* _The task_: Which lines in the data contain the word "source"? Please copy each of them.

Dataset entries
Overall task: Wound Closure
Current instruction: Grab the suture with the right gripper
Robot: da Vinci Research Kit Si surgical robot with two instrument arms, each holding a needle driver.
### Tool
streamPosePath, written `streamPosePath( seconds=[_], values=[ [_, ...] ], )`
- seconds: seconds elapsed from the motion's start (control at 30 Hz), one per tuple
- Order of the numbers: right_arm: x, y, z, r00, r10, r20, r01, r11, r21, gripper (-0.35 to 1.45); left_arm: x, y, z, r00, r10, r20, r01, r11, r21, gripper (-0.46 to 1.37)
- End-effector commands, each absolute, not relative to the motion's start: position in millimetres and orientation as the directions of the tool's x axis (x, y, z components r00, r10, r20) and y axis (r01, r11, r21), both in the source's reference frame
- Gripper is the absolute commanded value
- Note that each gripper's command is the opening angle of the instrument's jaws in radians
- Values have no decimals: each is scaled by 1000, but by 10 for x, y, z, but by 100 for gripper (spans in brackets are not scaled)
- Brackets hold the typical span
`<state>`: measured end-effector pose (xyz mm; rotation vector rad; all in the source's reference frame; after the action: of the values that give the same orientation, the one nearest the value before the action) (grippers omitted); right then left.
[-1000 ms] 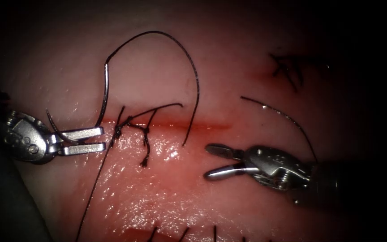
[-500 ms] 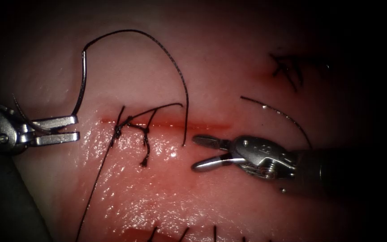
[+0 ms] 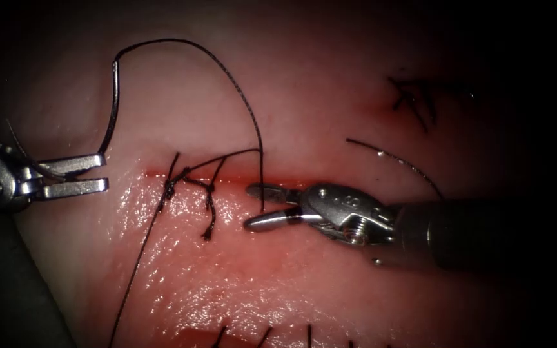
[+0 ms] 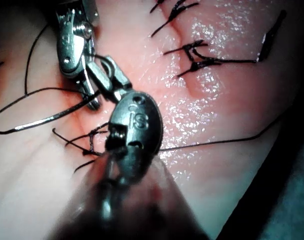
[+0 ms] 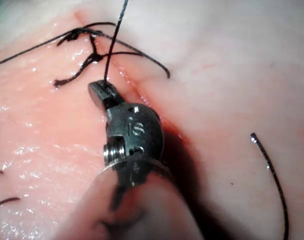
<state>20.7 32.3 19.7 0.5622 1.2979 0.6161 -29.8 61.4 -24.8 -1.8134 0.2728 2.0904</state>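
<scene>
Left pincer [image 3: 101,174] is clamped on the needle [image 3: 112,109] near its tip end, just off the cut's [image 3: 227,177] left end; the needle stands clear of the tissue [image 3: 227,283], swaged end up. Thread [image 3: 227,71] arcs from it and drops to the cut beside the knot [image 3: 191,187]. Right pincer [image 3: 253,206] sits at the cut with jaws apart, straddling that free thread end, gripping nothing. My read: thread is limp and light, slick from the red fluid; grab near its end. The needle is stiff; hold mid-curve.
</scene>
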Motion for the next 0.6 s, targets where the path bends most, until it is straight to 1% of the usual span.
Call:
streamPosePath(
  seconds=[0.03,0.13,0.6],
  values=[
    [207,325,197,171,700,-693,-114,713,692,-35,-298,614,-249,-112,142,-984,-386,-918,-89,-35],
    [205,327,198,231,697,-679,-142,714,685,-35,-297,617,-250,-110,138,-984,-388,-918,-85,-35],
    [201,326,193,234,697,-677,-137,713,687,-35,-297,619,-246,-108,137,-985,-390,-917,-85,-35]
  ],
)
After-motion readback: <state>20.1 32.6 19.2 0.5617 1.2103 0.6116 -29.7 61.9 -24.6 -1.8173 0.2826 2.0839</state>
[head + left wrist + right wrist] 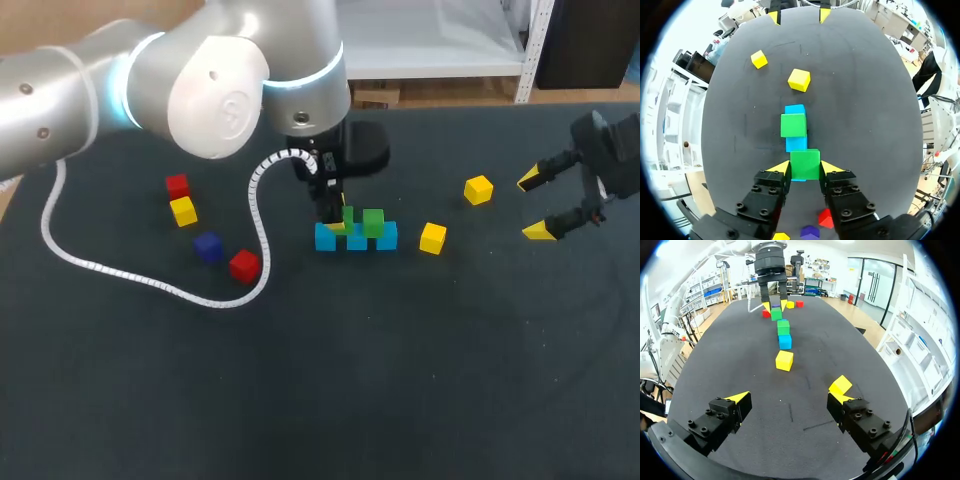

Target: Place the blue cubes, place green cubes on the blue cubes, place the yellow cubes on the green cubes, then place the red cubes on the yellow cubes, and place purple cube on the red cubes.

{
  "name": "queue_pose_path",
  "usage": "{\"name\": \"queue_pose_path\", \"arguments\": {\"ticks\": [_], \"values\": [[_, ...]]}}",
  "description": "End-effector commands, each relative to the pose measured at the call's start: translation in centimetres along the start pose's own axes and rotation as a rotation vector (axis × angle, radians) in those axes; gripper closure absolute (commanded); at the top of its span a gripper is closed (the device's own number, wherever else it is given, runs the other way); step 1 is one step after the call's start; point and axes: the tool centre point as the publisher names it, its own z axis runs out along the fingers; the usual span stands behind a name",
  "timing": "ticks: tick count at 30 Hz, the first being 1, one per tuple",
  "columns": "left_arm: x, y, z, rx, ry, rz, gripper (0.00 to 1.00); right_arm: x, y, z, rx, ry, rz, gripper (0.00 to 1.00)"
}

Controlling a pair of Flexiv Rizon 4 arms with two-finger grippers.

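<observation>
Far left, a red cube [177,185] is lying well apart from the work. My left gripper [805,169] is clamping a green cube [805,161] from both sides, over the left end of the blue row [388,238] — seated or not, I cannot tell. The row's long axis is running straight ahead of these fingers, and the second green [373,222] is sitting further along it. Right of the row, a near yellow [432,238] and a far yellow [478,189] are lying loose. My right gripper [534,206], jaws wide apart and empty, is hovering nearer both — I judge the yellow layer falls to it.
</observation>
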Motion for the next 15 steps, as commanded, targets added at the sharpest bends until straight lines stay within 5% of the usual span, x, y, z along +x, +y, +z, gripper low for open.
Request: {"name": "queue_pose_path", "arguments": {"ticks": [1, 15], "values": [[-0.03, 0.45, 0.40, 0.010, -0.005, 0.002, 1.00, 0.03, -0.02, 0.04, 0.000, -0.002, -0.001, 0.00], [0.19, 1.31, 1.13, 0.011, -0.002, 0.018, 1.00, 0.03, -0.02, 0.04, 0.000, -0.002, -0.001, 0.00]]}}
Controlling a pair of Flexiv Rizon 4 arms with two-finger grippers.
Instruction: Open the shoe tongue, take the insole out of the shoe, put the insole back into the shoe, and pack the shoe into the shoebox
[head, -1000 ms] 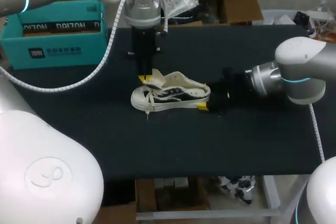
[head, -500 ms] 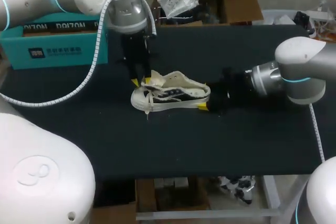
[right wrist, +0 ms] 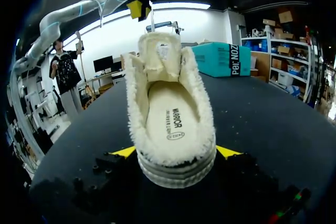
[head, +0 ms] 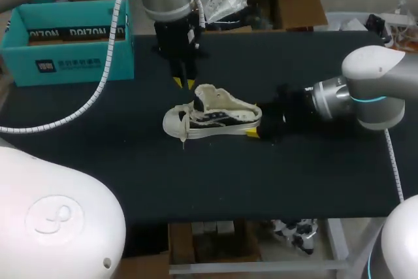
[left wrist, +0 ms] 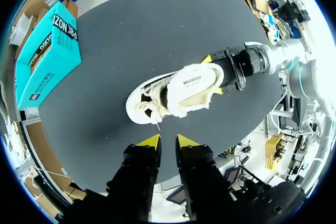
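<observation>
The right gripper (right wrist: 176, 152) clamps the heel of the shoe (head: 212, 117) from both sides. The shoe stands mid-way across the black table (head: 274, 181), toe to the left, tongue (right wrist: 161, 51) raised, insole (right wrist: 170, 119) inside. Just beyond it, the left gripper (head: 183, 83) hangs empty, fingers a slit apart. The teal shoebox (head: 72, 57) sits open at the far left.

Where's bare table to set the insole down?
Widest: the table strip between shoe and near edge. Also in front of the shoebox, left of the shoe. Crowded mid-table: left gripper hangs just beyond the shoe, right gripper clamps its heel.
</observation>
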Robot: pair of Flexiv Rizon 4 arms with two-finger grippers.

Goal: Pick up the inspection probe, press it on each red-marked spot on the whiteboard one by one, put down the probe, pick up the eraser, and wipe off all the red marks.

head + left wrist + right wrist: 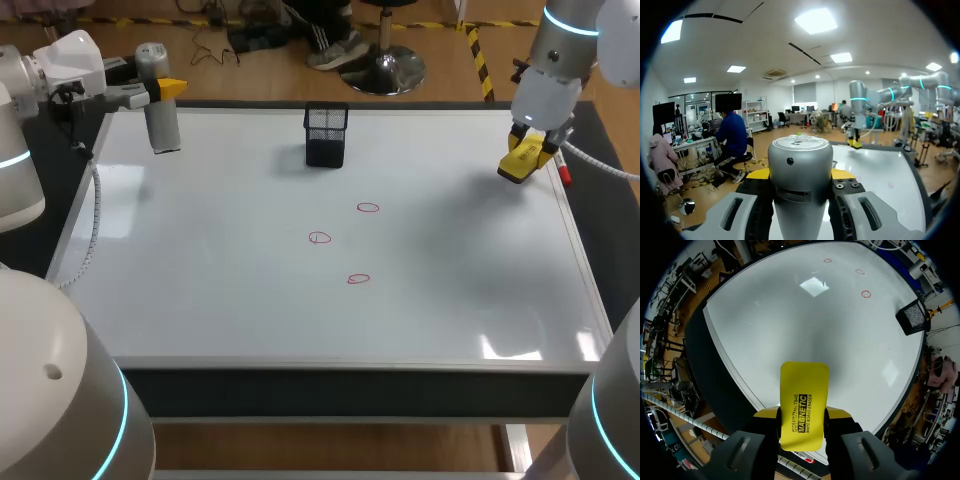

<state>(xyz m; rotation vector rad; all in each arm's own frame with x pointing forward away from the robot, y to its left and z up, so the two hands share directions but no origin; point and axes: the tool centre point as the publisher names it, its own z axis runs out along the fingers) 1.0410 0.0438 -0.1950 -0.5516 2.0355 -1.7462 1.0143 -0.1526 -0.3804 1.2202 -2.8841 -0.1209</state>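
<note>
- The left hand (pixel 800 175) is clenched on the probe (pixel 800 155), a grey metal cylinder. The probe stands upright between the hand's two fingers, which press it from both sides.
- Below this hand the probe's lower end reaches down to the whiteboard (pixel 200 290). Whether it touches cannot be told.
- This hand sits over the board's far left corner, so the rim runs close behind it and along its outer side. Bare board opens ahead of it, towards the other arm.
- The right hand (pixel 802 415) is clenched on the eraser (pixel 804 385), a flat yellow block. Both fingers press its sides, and most of its length sticks out past the fingertips.
- The eraser hangs above the board, not touching it, near the far right corner. The rim lies just under and beside this hand, with wide bare board ahead of it.
- Three red marks (pixel 319 237) lie in a loose cluster out in the middle of the board, well apart from both hands.
- A black mesh cup (pixel 326 135) stands at the far rim between the two hands, well apart from each.
</note>
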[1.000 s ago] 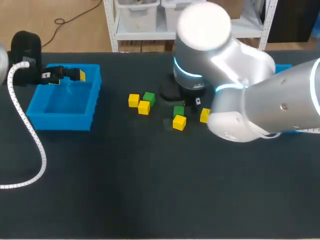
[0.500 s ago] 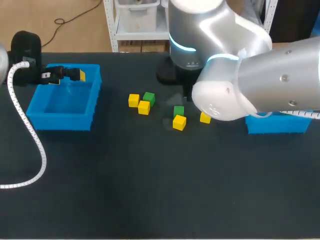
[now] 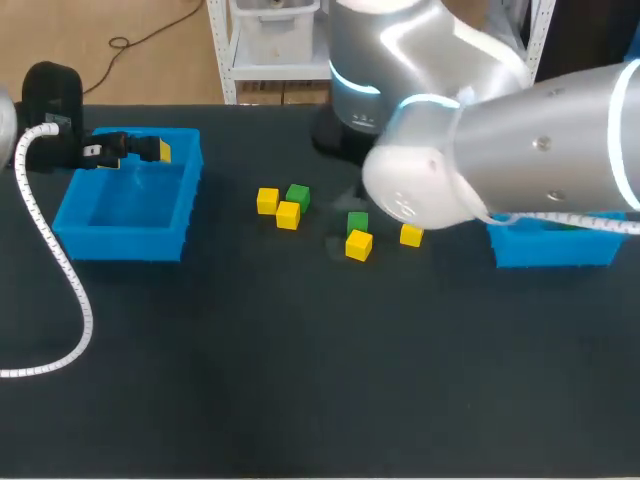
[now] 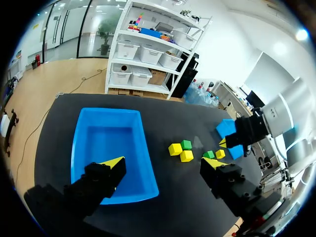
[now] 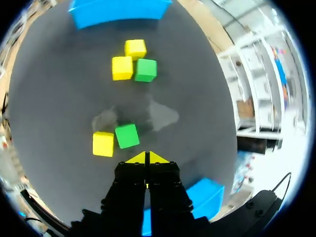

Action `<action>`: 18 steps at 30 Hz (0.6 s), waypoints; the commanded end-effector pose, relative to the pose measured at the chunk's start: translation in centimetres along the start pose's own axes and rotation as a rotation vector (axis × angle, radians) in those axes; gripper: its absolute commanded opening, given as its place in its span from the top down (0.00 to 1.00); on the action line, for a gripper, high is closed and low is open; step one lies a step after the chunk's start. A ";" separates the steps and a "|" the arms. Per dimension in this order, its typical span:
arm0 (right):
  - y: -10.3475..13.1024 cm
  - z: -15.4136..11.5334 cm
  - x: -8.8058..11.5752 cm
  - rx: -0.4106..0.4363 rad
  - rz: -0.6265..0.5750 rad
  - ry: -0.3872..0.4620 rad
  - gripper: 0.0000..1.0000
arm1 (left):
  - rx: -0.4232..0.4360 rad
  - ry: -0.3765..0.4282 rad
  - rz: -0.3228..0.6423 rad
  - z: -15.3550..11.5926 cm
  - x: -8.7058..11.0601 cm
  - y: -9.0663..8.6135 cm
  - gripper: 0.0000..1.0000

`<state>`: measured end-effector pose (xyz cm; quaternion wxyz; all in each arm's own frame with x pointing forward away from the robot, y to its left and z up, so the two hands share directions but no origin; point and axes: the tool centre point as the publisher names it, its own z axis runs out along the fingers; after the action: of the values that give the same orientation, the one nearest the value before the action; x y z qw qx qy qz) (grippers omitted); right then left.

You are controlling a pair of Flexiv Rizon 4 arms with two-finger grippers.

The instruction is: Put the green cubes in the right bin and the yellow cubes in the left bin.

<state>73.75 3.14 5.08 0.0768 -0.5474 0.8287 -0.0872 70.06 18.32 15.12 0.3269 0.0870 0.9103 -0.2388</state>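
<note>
Six cubes lie mid-table. At the left is a group of a yellow cube point(image 3: 267, 200), a green cube point(image 3: 298, 195) and a yellow cube point(image 3: 288, 215). To the right lie a green cube point(image 3: 357, 221), a yellow cube point(image 3: 358, 245) and a yellow cube point(image 3: 411, 235). My left gripper point(image 4: 163, 163) hangs open and empty over the left blue bin point(image 3: 130, 205). My right gripper point(image 5: 146, 158) is shut and empty, just short of a green cube point(image 5: 127, 136) with a yellow cube point(image 5: 103, 143) beside it. In the head view my right arm hides that gripper.
The right blue bin point(image 3: 555, 245) stands at the table's right, partly under my right arm point(image 3: 500, 150), and a corner of it point(image 5: 205, 195) shows beside the right gripper. A white cable point(image 3: 60, 270) trails from the left arm across the table's left.
My right arm has swung left and toward the back, uncovering the right bin and the rightmost yellow cube. The left arm and all cubes have stayed put.
</note>
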 end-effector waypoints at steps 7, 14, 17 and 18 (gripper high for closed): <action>-0.5 -0.4 -0.9 0.026 0.207 0.063 0.00 | 0.009 -0.007 0.002 0.0 0.1 0.2 0.00; 0.3 -0.4 -0.5 0.056 0.270 0.086 0.00 | 0.009 -0.007 0.002 0.0 0.1 0.2 0.00; 0.5 -0.5 -0.5 0.065 0.325 0.106 0.00 | 0.009 -0.007 0.002 0.0 0.1 0.2 0.00; 0.6 -0.6 -0.4 0.069 0.347 0.110 0.00 | 0.009 -0.007 0.002 0.0 0.1 0.2 0.00</action>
<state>73.92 3.72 5.34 0.0574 -0.3974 0.9074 -0.1244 70.06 18.32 15.12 0.3269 0.0870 0.9103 -0.2388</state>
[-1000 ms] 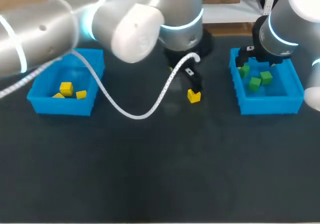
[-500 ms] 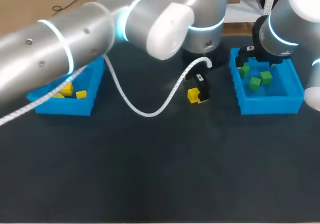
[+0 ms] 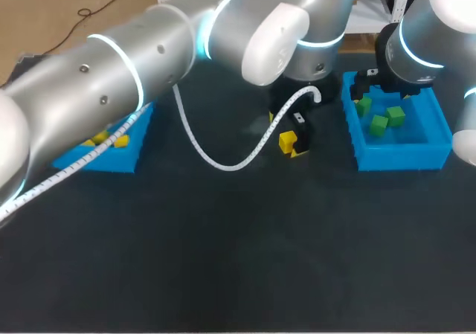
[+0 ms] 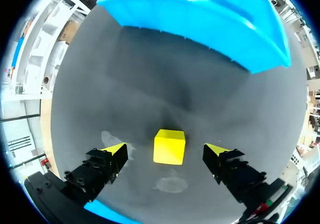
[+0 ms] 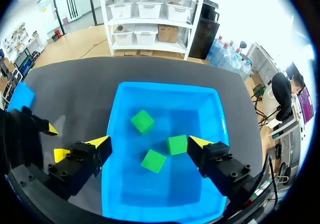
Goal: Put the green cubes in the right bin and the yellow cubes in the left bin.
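Two fingers of your left gripper (image 4: 165, 150) stand spread beside the small yellow cube (image 4: 169, 146) on the dark table (image 4: 125, 84), touching neither face, so an off-centre close may skid it toward the blue plastic right bin (image 4: 200, 19).

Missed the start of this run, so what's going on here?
The robot is sorting cubes by colour. Its left gripper, open, straddles a lone yellow cube on the dark table without touching it, close to the right blue plastic bin. The right gripper hangs open over that bin, which holds three green cubes. The left blue plastic bin, partly hidden by the left arm, already holds yellow cubes.
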Available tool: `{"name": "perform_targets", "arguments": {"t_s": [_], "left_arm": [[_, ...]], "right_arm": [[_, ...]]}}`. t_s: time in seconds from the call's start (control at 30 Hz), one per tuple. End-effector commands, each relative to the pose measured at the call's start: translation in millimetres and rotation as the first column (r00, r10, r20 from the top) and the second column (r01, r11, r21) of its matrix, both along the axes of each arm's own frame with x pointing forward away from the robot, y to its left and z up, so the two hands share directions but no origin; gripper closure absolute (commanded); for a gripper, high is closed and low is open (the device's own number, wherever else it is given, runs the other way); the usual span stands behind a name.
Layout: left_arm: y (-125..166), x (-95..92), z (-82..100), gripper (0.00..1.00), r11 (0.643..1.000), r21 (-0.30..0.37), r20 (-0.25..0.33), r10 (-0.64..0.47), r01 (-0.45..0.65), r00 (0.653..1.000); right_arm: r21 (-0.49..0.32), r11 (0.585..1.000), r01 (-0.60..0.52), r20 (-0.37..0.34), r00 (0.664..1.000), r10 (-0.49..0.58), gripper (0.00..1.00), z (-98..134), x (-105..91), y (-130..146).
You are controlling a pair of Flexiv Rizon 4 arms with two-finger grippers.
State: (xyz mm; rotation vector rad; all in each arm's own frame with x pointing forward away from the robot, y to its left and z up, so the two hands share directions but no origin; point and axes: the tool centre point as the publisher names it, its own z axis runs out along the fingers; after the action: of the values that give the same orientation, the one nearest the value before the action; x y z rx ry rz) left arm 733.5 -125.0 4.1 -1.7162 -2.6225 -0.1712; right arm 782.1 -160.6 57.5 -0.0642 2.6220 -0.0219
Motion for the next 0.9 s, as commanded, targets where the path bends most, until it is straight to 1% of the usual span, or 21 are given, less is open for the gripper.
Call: {"name": "perform_targets", "arguments": {"t_s": [0.03, 0.07, 0.1, 0.13, 0.3, 0.47, 0.57, 0.7, 0.77, 0.87, 0.9], "left_arm": [[-1, 5.0, -3.8, 0.27, 1.000, 0.009, -0.014, 0.016, -0.016, 1.000], [-1, 5.4, -4.4, 0.82, 1.000, -0.001, -0.007, 0.029, -0.029, 1.000], [1, 6.0, -4.9, 1.00, 0.999, -0.010, -0.012, 0.040, -0.040, 0.999], [2, 5.8, -5.3, 1.00, 0.999, -0.013, -0.023, 0.042, -0.042, 0.999], [10, 7.4, -1.9, 1.00, 0.995, -0.045, -0.014, 0.091, -0.091, 0.996], [20, 9.4, 1.8, 1.00, 0.991, -0.060, -0.008, 0.122, -0.123, 0.992], [27, 10.5, 9.0, 1.00, 0.986, -0.080, 0.007, 0.146, -0.145, 0.989], [44, 18.0, 37.1, 1.00, 0.971, -0.145, 0.059, 0.201, -0.191, 0.978], [58, 24.0, 54.7, 1.00, 0.958, -0.178, 0.097, 0.242, -0.223, 0.965], [83, 31.4, 84.3, 1.00, 0.933, -0.235, 0.157, 0.313, -0.273, 0.937], [96, 35.3, 95.9, 1.00, 0.921, -0.254, 0.186, 0.347, -0.297, 0.919]], "right_arm": [[-0.002, 1.000, 0.003, 0.006, 1.000, -0.003, 0.00, -1, -1.5, 0], [-0.002, 1.000, 0.003, 0.006, 1.000, -0.003, 0.00, -1, -1.5, 0], [-0.002, 1.000, 0.003, 0.006, 1.000, -0.003, 0.00, -1, -1.5, 0], [-0.002, 1.000, 0.003, 0.006, 1.000, -0.003, 0.00, -1, -1.5, 0], [-0.002, 1.000, 0.003, 0.006, 1.000, -0.003, 0.00, -1, -1.5, 0], [-0.002, 1.000, 0.003, 0.006, 1.000, -0.003, 0.00, -1, -1.5, 0], [-0.002, 1.000, 0.003, 0.006, 1.000, -0.003, 0.00, -1, -1.5, 0], [-0.002, 1.000, 0.003, 0.006, 1.000, -0.003, 0.00, -1, -1.5, 0], [-0.002, 1.000, 0.003, 0.006, 1.000, -0.003, 0.00, -1, -1.5, 0], [-0.002, 1.000, 0.003, 0.006, 1.000, -0.003, 0.00, -1, -1.5, 0], [-0.002, 1.000, 0.003, 0.006, 1.000, -0.003, 0.00, -1, -1.5, 0]]}}
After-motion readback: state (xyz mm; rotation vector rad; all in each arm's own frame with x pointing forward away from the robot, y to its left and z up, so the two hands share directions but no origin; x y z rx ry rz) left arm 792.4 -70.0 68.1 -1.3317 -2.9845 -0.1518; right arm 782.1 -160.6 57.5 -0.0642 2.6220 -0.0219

* _Expected answer_:
- End-effector commands, each absolute, not relative to the motion's start: position in millimetres and orientation as the directions of the tool's x axis (x, y, z components r00, r10, r20) and y axis (r01, r11, r21), both in the source's reference frame
`<state>`: measured end-effector pose (xyz mm; rotation vector rad; all in the source's reference frame; after the action: of the values that give the same orientation, the one nearest the value before the action) (grippers omitted); right then left.

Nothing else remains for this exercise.